A partire dal 1999 ha preso avvio a Lodi, grazie ai finanziamenti previsti dalla Legge 40/98, un progetto volto a promuovere e favorire l’integrazione sociale di cittadini stranieri attraverso forme di collaborazione con associazioni esistenti e operanti sul territorio. Nella prima fase del progetto è stato attivato lo sportello di facilitazione alla comunicazione con l’obiettivo di consentire, attraverso la presenza degli interpreti, una corretta comprensione e diffusione delle informazioni necessarie ai cittadini stranieri per il disbrigo di pratiche e l’accesso ai vari servizi.

Successivamente, è emersa con forza la necessità  di prevedere, in supporto all’attività dei servizi sociali e socio- sanitari del Comune e dell’ASL, la presenza di mediatori culturali che, una volta forniti di competenze e strumenti metodologici propri, possano intervenire nella realizzazione di percorsi di intervento e di sostegno relativi a situazioni di disagio presenti sul territorio.

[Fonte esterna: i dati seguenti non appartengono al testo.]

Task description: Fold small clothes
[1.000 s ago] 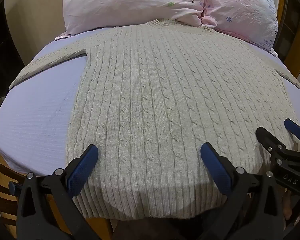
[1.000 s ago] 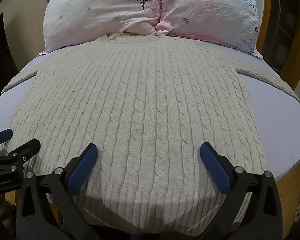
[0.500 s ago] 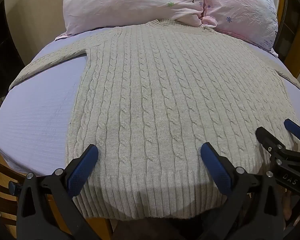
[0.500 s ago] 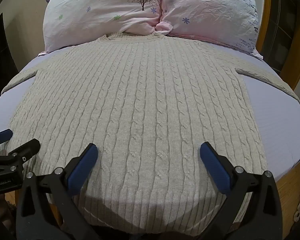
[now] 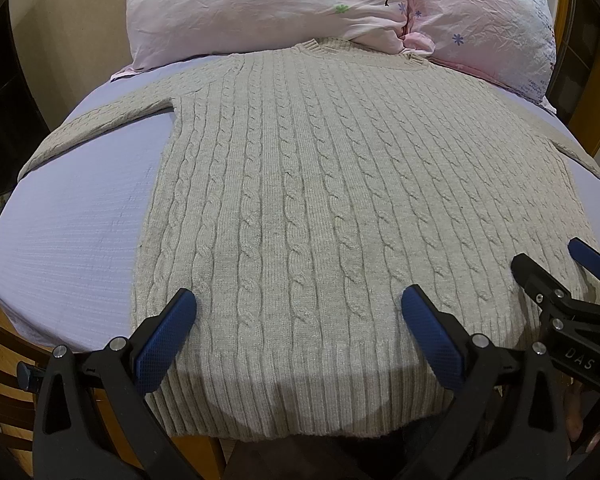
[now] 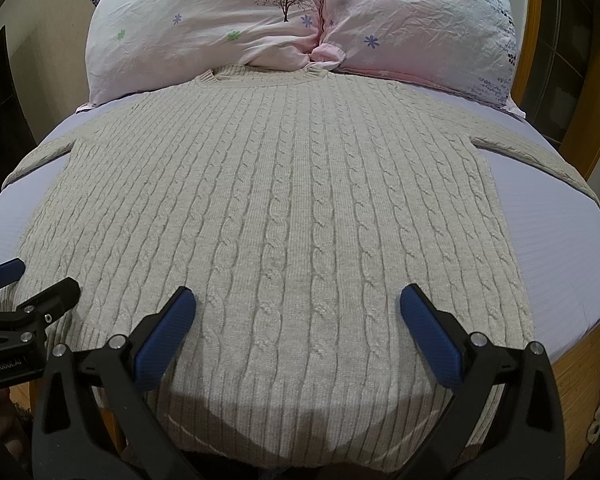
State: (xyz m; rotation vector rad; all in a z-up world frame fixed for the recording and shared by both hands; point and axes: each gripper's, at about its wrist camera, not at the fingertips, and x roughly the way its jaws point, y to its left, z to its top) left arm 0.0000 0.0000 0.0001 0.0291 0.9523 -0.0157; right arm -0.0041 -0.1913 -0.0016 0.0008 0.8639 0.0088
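Observation:
A beige cable-knit sweater (image 5: 320, 200) lies flat on the lavender bed sheet (image 5: 72, 240), neck toward the pillows, hem at the near edge, both sleeves spread out sideways. It also fills the right wrist view (image 6: 284, 220). My left gripper (image 5: 298, 304) is open and empty, hovering over the hem's left half. My right gripper (image 6: 298, 304) is open and empty over the hem's right half. The right gripper also shows at the right edge of the left wrist view (image 5: 556, 268). The left gripper shows at the left edge of the right wrist view (image 6: 32, 280).
Two pink flowered pillows (image 6: 300, 28) lie at the head of the bed, touching the sweater's collar. A wooden bed frame (image 6: 580, 392) runs along the near edge and right side. Dark furniture (image 5: 0, 112) stands to the left.

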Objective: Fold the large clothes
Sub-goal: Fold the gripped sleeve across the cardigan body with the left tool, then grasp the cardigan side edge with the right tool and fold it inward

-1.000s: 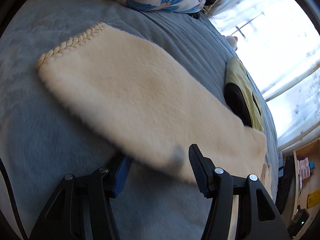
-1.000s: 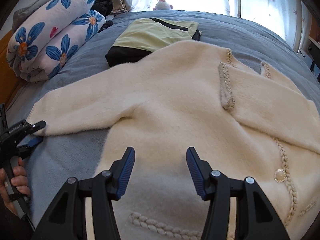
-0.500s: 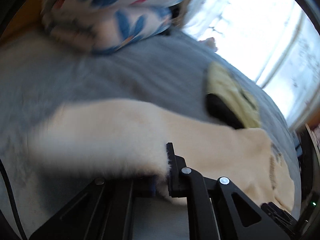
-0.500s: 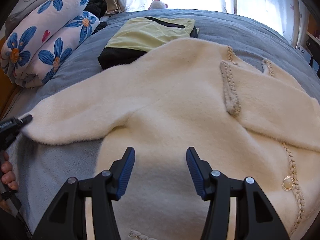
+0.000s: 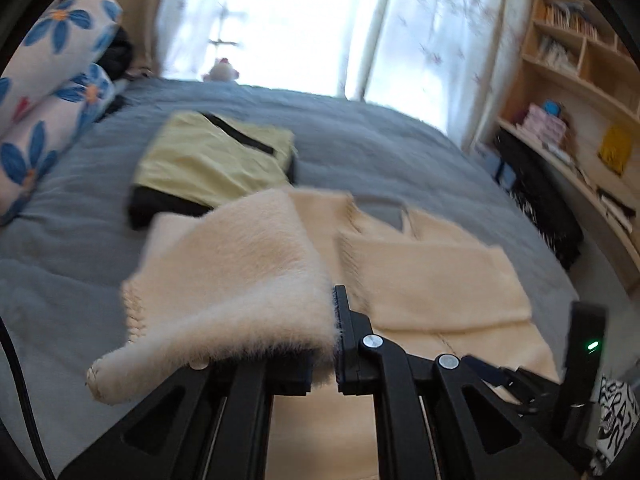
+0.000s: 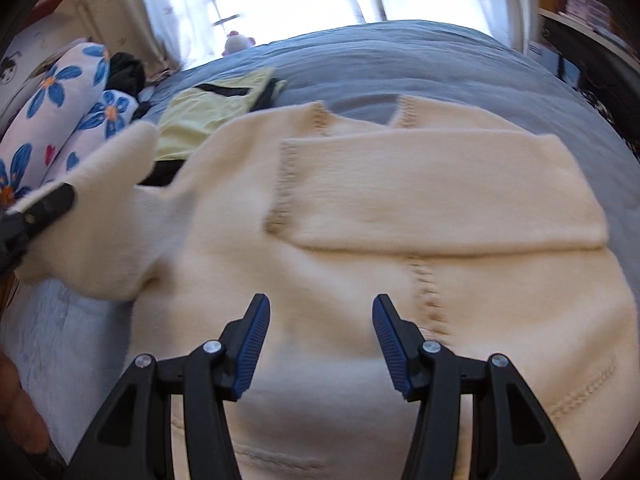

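Free: bare bed (image 6: pixel 400 56) beyond the cardigan (image 6: pixel 400 208).
Blocked left: pillows (image 6: pixel 60 100), folded yellow garment (image 6: pixel 208 116).
Blocked right: shelves (image 5: pixel 580 92).

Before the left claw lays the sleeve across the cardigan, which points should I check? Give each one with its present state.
1. Left claw shut on sleeve: ok.
2. Sleeve lifted off the bed: ok.
3. Other sleeve already folded flat across the cardigan: ok.
4. Right claw open, holding nothing, above the cardigan body: ok.
5. Yellow garment clear of the landing area: ok, it lies beside the shoulder.
6. Cardigan lying smooth under the fold: cannot tell, the frames are blurred.
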Demonstrator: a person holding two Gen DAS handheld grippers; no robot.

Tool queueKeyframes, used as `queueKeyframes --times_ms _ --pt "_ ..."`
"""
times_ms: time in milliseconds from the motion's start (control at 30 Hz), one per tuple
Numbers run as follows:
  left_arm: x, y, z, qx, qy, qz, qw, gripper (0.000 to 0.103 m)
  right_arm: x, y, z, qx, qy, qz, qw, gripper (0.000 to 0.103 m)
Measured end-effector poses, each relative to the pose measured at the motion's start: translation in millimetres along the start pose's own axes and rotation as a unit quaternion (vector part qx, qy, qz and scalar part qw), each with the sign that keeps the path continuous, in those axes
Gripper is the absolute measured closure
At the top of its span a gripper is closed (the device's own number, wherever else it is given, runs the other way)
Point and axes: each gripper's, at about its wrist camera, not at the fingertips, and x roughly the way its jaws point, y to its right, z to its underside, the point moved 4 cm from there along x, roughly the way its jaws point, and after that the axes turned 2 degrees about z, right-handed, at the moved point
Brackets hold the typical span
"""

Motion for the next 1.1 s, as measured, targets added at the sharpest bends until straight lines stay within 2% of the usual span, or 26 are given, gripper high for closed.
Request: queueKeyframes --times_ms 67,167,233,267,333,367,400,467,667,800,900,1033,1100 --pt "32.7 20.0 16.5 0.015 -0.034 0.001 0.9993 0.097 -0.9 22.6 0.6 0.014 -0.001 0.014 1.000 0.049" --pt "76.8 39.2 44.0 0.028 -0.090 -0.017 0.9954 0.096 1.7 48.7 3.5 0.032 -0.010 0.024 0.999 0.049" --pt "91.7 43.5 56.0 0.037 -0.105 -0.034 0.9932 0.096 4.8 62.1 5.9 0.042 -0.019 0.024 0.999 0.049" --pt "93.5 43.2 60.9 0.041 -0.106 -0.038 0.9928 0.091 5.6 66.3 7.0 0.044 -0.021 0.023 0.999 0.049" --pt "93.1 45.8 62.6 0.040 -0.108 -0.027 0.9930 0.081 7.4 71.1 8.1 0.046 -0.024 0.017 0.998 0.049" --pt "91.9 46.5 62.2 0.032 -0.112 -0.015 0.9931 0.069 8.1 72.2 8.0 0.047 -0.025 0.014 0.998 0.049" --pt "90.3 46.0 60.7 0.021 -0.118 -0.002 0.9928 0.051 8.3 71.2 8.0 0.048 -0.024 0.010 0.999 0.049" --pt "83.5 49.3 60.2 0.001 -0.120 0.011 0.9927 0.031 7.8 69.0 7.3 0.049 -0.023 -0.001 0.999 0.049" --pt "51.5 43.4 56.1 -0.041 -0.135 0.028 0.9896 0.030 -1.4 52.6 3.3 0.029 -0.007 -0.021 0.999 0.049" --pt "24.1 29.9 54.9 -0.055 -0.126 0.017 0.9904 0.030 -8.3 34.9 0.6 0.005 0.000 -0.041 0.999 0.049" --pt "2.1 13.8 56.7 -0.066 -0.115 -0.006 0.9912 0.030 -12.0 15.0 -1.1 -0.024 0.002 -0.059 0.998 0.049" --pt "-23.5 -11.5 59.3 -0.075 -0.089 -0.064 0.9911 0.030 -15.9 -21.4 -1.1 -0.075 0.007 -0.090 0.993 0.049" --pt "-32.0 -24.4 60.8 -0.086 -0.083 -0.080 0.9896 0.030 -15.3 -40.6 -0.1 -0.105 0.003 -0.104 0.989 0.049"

Raggiunti gli obiettivi di definizione dell’attività dello sportello, dell’attività di mediazione culturale e delle figure professionali coinvolte, nell’ambito del Fondo nazionale per le politiche migratorie- anno 2004 -  il Comune di Lodi, in qualità di ente capofila, ha richiesto ed ottenuto un finanziamento  per la realizzazione di un progetto articolato ed a valenza territoriale che prevede,  la necessità di qualificare i servizi amministrativi, culturali, sociali, educativi e sanitari in funzione dell’integrazione e della multietnicità attraverso:

 1.  SPORTELLO DI FACILITAZIONE ALLA COMUNICAZIONE

E’ uno  sportello informativo e di orientamento (attivo il martedì ed il  giovedì, dalle 9.00 alle 12.00 in via Paolo Gorini, 19- Lodi) in cui sono presenti  mediatrici di lingua araba ed albanese, impegnate nell’attività  di elaborazione e traduzione di materiale informativo  rispetto alle risorse presenti nel territorio provinciale. A tale scopo risulta necessario attuare la messa in rete degli sportelli informativi gestiti dai soggetti aderenti al progetto. sportello.stranieri@tiscali.it

 2.  MEDIAZIONE CULTURALE

Attraverso il proseguimento di una formazione mirata del personale, ci si è posti l’obiettivo di offrire una base conoscitiva e  competenze professionali comuni, importanti per poter svolgere in modo qualificato l’attività di mediazione cultuale. Questo percorso risulta necessario per capire i contesti culturali di provenienza delle persone da cui derivano esperienze e vissuti, conoscendo i quali è possibile capire meglio i problemi ed offrire sostegni adeguati.

 3. SPORTELLO PER RIFUGIATI E RICHIEDENTI ASILO

L’associazione “Lodi per Mostar” gestisce per il Comune di Lodi uno sportello di ascolto, di consulenza e di assistenza (aperto il martedì dalle 9.00 alle 12.00 presso il Settore Servizi Sociali del Comune di Lodi) disponibile per tutte le persone richiedenti asilo, privi di mezzi di sussistenza e di ospitalità in Italia, nonché rifugiati riconosciuti (ai sensi della Convenzione di Ginevra del 1951) e persone con permesso umanitario che necessitano di sostegno all’integrazione.

L’informazione e la consulenza riguardano:

  1. L’inserimento nella rete di accoglienza del Sistema Nazionale ;
  • L’orientamento legale ed amministrativo;
  • La guida ai servizi del territorio;
  • L’inserimento sociale ed economico.

In parallelo l’associazione gestisce il progetto “Per il diritto di asilo in Lodi”, di cui è il titolare il Comune di Lodi, con la collaborazione di locali associazioni di volontariato.

La qualificazione dei servizi del territorio non può prescindere da una messa in rete di tutte le realtà presenti sul territorio provinciale. La realizzazione del progetto vede  infatti la collaborazione attiva di più soggetti del pubblico, del mondo dell’associazionismo e del privato sociale: Asl di Lodi, comuni di Casalpusterlengo e Codogno, Acli di Sant’Angelo Lodigiano, cooperative sociali “Mosaico” e “Koinè”, associazione “Lodi per Mostar” .  

Il progetto illustrato nasce dall’incontro tra diversi soggetti, i quali condividono la necessità di definire momenti periodici di confronto, monitoraggio e verifica sulle attività svolte.